*** Working data Section Begins ***

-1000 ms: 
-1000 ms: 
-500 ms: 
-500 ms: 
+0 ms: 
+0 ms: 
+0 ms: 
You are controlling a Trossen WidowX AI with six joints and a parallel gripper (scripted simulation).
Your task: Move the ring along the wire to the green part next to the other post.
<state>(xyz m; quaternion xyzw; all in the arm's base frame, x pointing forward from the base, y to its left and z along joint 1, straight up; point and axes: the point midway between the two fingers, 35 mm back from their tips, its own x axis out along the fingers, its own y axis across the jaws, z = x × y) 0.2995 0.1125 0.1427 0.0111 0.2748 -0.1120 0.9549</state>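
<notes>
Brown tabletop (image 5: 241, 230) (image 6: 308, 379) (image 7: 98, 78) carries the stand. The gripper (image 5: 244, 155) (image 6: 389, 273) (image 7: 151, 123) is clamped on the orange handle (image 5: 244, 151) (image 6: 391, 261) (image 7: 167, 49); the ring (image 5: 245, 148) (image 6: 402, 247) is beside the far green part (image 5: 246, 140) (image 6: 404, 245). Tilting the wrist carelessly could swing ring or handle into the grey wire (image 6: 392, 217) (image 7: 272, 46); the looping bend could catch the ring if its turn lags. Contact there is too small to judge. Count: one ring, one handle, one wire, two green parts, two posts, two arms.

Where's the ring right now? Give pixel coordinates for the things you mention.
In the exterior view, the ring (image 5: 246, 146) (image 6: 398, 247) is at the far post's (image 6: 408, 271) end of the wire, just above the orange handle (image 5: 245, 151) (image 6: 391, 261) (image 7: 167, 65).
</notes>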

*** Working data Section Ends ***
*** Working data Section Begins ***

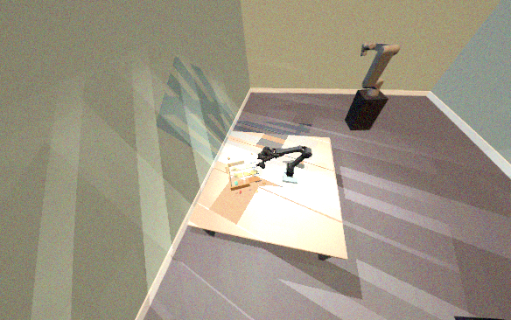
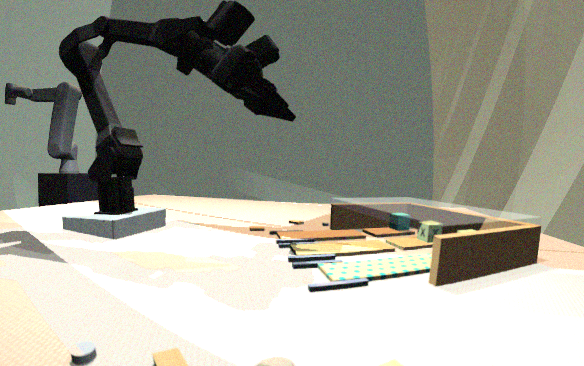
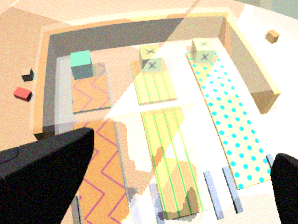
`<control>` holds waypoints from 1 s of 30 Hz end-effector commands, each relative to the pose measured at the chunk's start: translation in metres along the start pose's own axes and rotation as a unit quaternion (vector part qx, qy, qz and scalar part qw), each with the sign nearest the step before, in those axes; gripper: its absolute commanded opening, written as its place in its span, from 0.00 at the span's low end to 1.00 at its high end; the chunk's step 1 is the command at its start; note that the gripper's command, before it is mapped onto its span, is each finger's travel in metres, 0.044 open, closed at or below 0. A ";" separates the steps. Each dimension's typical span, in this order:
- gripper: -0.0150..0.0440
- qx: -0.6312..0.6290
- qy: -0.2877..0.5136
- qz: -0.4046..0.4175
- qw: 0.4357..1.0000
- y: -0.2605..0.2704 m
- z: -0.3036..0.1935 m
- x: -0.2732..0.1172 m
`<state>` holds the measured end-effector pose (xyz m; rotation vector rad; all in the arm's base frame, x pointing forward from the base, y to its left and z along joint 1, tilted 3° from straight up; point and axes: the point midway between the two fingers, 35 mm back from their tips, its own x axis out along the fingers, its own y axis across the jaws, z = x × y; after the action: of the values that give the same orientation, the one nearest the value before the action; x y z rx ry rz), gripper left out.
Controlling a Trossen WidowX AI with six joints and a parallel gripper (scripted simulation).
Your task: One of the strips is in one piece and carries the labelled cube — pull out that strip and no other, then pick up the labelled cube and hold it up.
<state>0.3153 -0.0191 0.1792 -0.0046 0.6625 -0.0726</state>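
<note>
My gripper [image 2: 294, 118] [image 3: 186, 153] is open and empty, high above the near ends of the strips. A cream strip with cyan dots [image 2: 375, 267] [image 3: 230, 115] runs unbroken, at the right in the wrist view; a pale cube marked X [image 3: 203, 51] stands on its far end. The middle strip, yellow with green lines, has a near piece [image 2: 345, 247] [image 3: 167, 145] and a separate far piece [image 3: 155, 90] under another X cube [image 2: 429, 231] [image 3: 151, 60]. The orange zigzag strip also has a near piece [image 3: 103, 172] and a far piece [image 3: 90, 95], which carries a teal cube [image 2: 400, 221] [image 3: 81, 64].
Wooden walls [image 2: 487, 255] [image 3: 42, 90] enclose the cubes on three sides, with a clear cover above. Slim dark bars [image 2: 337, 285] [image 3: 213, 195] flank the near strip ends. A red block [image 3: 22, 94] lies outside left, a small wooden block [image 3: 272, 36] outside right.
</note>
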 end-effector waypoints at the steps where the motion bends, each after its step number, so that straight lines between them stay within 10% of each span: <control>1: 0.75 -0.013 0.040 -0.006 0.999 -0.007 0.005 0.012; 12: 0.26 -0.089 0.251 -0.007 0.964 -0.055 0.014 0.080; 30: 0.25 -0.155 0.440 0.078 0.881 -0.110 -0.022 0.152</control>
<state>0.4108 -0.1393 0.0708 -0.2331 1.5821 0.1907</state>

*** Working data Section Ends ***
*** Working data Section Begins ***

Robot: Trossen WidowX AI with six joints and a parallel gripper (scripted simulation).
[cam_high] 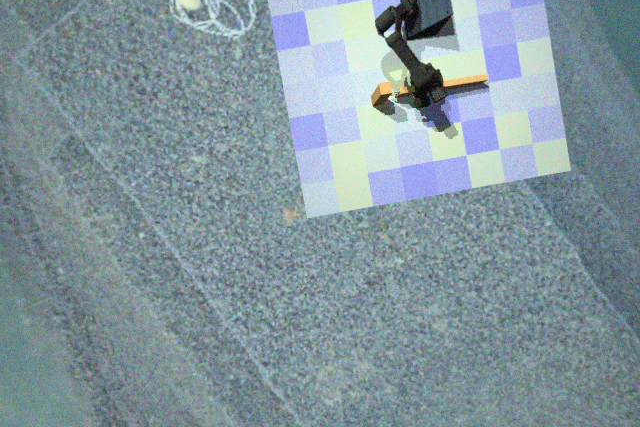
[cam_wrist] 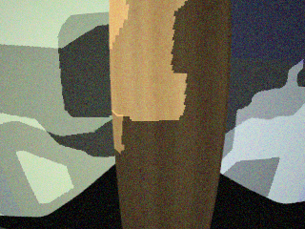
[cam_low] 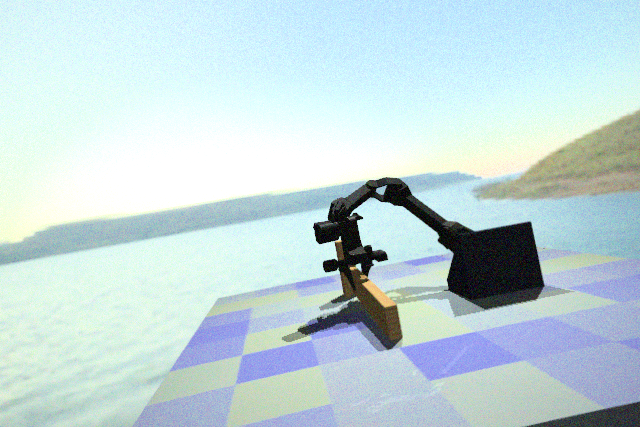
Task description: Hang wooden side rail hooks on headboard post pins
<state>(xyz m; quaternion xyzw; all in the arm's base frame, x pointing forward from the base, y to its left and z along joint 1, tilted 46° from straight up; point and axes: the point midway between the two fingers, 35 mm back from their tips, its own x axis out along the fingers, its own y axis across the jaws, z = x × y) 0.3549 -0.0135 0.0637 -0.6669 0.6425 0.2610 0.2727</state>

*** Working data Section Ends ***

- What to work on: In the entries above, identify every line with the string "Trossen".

- Solution:
You are controlling a Trossen WidowX AI with six joints and a parallel gripper (scripted simulation).
Controlling a Trossen WidowX AI with six joints and a parallel gripper (scripted simulation).
Robot: Trossen WidowX AI with six joints and a parallel gripper (scripted simulation).

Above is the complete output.